Sam Brown
Little L Records forever brings music full of mind opening surprises. Take the recent album Wheel of Fortune from UNC Chapel Hill composition grad Sam Brown who delivers a wild cycle that follows up his LLR debut Yellow Cake. The ambient electronic is executed as an ambitious double album work designed to be played everywhere in all of your surrounding living spaces & places.
The electro odyssey begins with a spin on “Untitled”, then the beat & synth buzz of “23”, the dark hues slow ghosting “Black Is The Colour”, to moving on up with “Feeling Good”, or back down to the subterranean feels of “Light Work”. International hip hop productions play out on “Heart To Starboard” feat. Fourth Shift, to the illuminating arts of “Magic”, then the supercharged club hedonism goth beat of “H Is The Most Precious Letter”, the maternal lullaby of “Mother”, the tedious kraut electro math beat of “Paraphonix”, right before horns & synths engulf you on “We Don’t Need Anybody”. The ballet continues on “Used To Dance”, to the day by day tilt-a-whirl of “Everyday”, igniting bass line instincts with “Firebird” & “Bass”, the zany & snazzy weird “Love, Pt II”, the digital pier popping “Fishin'”, dance hall hurtling “We Are Not Your Friends”, the bubbling insult to injury of “Knife To The Wound”, the infatuated & cascading “Love, Pt III (Neon Soul)”, future battle beats on “Tunnel”, atmospheric loops on “Heer”, deep electro dishes that get “Thick”, or the Halloween time creep & crawl of “77”.
“Silver and Gold” takes you to tense dimensions, then the subliminal dark dancing “06 06 16”, with the eastern echoing robo-respite of “Fujiyama”, driving ahead on the long & winding “The Road”, to the delirium tremens of “The Absinthe Fairy With The Auburn Hair”. Drives in the city are emulated on the ear catching “Division Street”, that cruises into “100”, to the gold shimmering emporium of the ancients that is the title track “Wheel of Fortune”, that shines into the neon new-romanticism of “Space” that closes out the album’s impressive 34 track run. Sam Brown provided the following exclusive candid exposition & introduction on what the experience of making Wheel of Fortune was like for him:
Wheel of Fortune deals with many people I have met in my life and the notions of fate and morality in the modern age.

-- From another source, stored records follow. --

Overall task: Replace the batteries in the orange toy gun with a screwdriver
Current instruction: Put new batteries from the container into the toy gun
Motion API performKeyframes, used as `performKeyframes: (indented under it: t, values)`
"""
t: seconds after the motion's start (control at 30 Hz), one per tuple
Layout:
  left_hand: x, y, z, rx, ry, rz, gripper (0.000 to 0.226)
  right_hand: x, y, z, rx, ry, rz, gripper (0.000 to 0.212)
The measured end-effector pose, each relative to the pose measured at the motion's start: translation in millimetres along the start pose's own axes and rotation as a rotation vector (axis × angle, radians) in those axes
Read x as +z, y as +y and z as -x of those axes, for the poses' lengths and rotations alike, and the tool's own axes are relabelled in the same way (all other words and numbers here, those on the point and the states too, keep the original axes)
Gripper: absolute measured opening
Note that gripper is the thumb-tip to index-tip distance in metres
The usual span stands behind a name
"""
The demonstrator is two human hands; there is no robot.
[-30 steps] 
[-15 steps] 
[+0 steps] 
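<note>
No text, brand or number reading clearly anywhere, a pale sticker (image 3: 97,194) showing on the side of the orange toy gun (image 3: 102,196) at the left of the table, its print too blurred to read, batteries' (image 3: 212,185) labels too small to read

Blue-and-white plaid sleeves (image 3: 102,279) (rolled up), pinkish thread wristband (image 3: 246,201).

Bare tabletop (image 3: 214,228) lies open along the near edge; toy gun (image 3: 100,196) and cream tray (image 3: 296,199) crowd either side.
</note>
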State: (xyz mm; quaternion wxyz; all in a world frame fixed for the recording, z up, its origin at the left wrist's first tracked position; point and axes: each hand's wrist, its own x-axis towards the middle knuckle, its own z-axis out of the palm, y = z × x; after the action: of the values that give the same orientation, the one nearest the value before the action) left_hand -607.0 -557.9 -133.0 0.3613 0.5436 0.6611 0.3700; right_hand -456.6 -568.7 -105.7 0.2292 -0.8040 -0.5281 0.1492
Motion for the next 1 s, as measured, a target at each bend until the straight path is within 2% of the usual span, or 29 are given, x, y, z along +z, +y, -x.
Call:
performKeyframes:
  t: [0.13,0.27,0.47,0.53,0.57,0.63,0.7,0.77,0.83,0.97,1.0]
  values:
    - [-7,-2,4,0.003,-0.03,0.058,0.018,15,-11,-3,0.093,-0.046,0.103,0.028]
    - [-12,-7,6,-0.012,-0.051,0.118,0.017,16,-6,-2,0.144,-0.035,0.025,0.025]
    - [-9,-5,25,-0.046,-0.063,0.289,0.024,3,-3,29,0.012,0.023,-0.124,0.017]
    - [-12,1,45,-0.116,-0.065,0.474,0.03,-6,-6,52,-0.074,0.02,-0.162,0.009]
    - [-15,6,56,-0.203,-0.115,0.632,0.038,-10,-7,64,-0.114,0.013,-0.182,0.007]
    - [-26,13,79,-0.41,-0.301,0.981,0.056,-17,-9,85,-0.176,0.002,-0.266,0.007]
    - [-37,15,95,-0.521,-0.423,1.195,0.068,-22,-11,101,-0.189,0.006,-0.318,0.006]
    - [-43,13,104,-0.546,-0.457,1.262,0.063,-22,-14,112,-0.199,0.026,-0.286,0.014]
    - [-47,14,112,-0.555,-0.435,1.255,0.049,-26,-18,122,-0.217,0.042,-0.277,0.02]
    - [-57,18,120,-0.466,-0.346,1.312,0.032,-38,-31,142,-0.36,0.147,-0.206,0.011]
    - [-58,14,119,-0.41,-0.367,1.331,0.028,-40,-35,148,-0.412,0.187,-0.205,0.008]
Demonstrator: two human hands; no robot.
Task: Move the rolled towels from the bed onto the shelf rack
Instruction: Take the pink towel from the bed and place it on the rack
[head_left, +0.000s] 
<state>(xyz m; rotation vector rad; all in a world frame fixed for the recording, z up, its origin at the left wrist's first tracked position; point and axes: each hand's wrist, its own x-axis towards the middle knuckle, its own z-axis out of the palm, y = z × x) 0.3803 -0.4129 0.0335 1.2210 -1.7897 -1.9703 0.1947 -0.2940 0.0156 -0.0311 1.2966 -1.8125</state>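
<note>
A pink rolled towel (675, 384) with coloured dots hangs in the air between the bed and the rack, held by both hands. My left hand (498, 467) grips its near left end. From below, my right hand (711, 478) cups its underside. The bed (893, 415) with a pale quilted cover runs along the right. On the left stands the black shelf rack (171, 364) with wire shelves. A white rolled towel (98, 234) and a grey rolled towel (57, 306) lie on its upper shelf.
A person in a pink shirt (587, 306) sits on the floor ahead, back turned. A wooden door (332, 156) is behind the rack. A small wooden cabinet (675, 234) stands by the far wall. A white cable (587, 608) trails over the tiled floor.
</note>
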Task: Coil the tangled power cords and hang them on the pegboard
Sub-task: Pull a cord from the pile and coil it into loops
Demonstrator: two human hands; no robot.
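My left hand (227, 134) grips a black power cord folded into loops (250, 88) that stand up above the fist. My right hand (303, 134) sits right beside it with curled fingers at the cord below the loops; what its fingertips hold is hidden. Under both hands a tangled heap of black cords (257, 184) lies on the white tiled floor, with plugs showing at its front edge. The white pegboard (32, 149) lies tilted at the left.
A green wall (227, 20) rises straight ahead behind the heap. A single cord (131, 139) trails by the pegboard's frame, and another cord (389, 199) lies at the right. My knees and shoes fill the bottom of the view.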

It deals with meditation, near-death experiences, finding the god within oneself, and how one can determine the course of their life and experiences. It is about embracing love and coping with sorrow. I navigated a new creative process to be entirely spontaneous and unfiltered, and improvised for much of the material. I wanted to not be stuck in one genre or idea; I feel now more than ever we live in a world where anything is accessible and one can make whatever music they want to with limited resources.
I spent the better part of two years on WoF. I was homeless for a while working on it. I got fucked over by a landlord in the city; I got robbed. I’ve seen some shit. I’ve been to some of the worst places on earth. I’ve been poor most of my life. I met some junkies. People threatened to kill me. I got stuck in the hospital in Varanasi, almost dying there. I slept in a playground for a few nights. I made beats in the woods and in libraries that I’d get kicked out of for having my headphones on too loud. I got really fed up with myself creatively at times. I worked my way through a terrible depression on it. I fell in and and out of love working on it. I explored new creative techniques. I listened to more music and absorbed more and worked with more people and grew. I saw the light at the end of the tunnel. I never stopped except when I absolutely had other stuff to deal with and never stopped trying to get better. I wrote music and lyrics every day, I tried new ideas, and I explored. I recorded people in Delhi, LA, NYC, and Durham. I recorded in hospitals, buses, planes, automobiles, trains, and people’s couches and floors. I found myself with no instruments so I recorded material with a laptop and used a QWERTY keyboard as I had used a piano keyboard before. I later added environmental and instrumental sounds and vocalists that I recorded with Ambisound microphones as well as some analog synths and traditional instruments. Some of the material was sent back and forth on phones and laptops.
Any success I have I owe to my hard work on this album as well as the others involved in this work and all the people in my life. Any true moments of inspiration came from hard life experiences. It is not nostalgic; it is close to my present life. The only real moment is the present one and that is what this album is about in a lot of ways—it is a personal therapy, which is why it has any measure of quality to it and why I enjoyed creating it. I’m still alive. I’m fighting for my art or I’m dying for my art.
Sam Brown’s new album Wheel of Fortune is available now from Little L Records.